Fig. 2. Functional antagonism of miR-122 by SPC3649 in HCV-infected chimpanzees

(A) Assessment of liver transcriptome changes after SPC3649 treatment in each animal by microarray expression profiling of liver biopsies. The liver mRNA 3’ UTRs were analysed for the presence of different types of canonical miR-122 seed match sites. The cumulative fraction plots show the distribution of log₂ fold changes for each seed match type and a Kolmogorov-Smirnov test was used to compare the three miR-122 seed match types to mRNAs with no seed sites in the 3’ UTR. (B) Expression profiles of interferon-regulated genes (green lines correspond to IRGs with decreased expression from baseline to end of treatment, while red lines indicate IRGs showing an increase) and serum HCV RNA levels (black dashed line) in HCV-infected chimpanzees during the study. (C) Serum IP-10 levels (color coding and plot symbols as in Fig. 1A) and the serum HCV titer (dashed black line) in HCV-infected chimpanzees during the study. (D) Serum cholesterol levels (color coding and plot symbols as in Fig. 1A) and serum HCV RNA levels (dashed black line) in HCV-infected chimpanzees during the study.
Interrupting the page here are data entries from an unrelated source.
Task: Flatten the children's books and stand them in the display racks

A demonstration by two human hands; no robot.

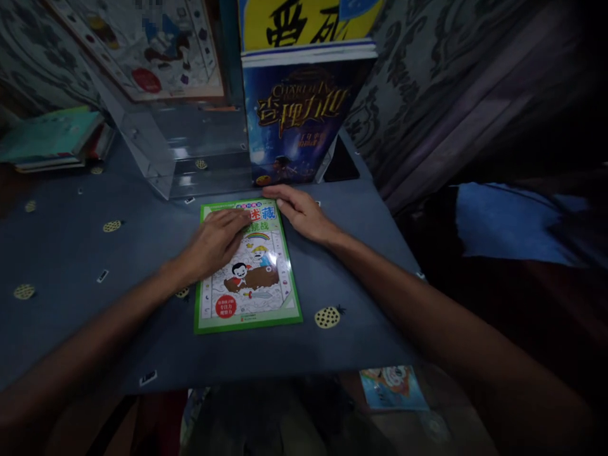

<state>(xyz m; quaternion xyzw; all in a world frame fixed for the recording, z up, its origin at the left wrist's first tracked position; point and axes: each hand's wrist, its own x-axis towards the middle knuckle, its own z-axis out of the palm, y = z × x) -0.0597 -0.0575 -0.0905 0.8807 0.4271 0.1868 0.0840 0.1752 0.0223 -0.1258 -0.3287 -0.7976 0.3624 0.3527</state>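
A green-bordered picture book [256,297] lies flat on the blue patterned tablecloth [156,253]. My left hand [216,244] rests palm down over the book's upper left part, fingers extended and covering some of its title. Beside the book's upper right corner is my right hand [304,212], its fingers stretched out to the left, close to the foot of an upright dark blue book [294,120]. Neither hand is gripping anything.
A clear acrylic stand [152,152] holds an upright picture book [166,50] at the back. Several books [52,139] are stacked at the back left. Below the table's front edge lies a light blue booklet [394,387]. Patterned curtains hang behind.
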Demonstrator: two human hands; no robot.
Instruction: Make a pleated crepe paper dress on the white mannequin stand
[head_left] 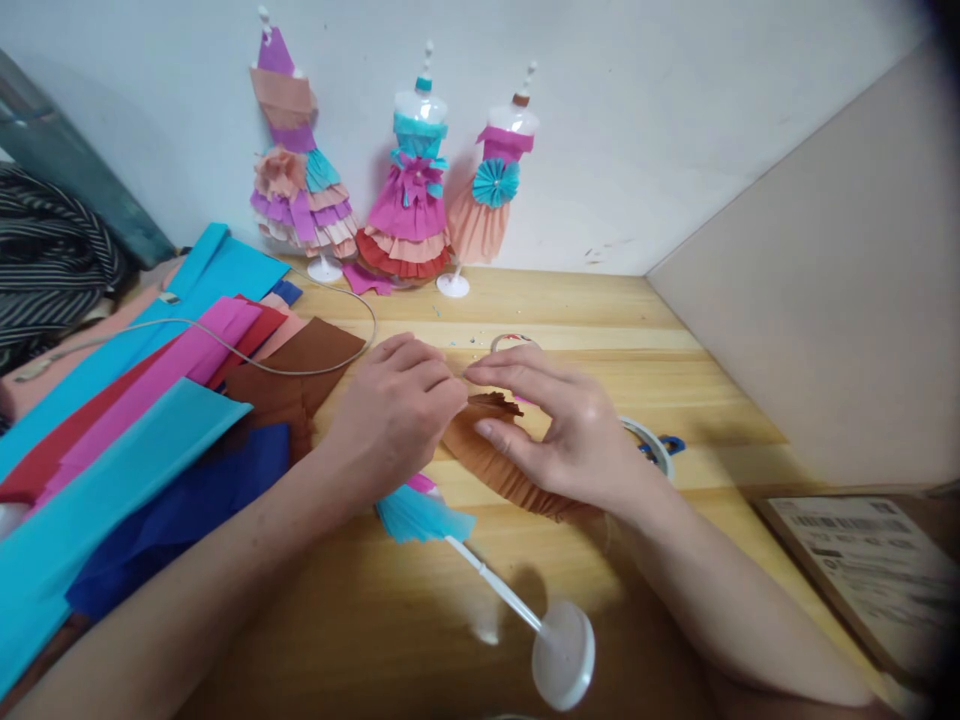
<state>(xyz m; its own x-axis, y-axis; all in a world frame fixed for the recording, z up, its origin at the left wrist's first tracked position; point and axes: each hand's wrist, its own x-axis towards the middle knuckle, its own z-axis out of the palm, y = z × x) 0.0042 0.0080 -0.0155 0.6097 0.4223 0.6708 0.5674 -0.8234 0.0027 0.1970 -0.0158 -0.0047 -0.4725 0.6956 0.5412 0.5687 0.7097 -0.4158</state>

Fig. 3. Treatment of HCV-infected chimpanzees with SPC3649 was well tolerated

(A) Plasma trough levels of SPC3649, (B) alanine aminotransferase (ALT) levels and (C) Creatinine levels in HCV-infected chimpanzees during the study. (D–F) Photomicrographs of hematoxylin and eosin stained sections from biopsies of (D) a normal chimpanzee liver, (E) the animal 4×0513 at week −4, (F) week 19, and (G) week 25, respectively.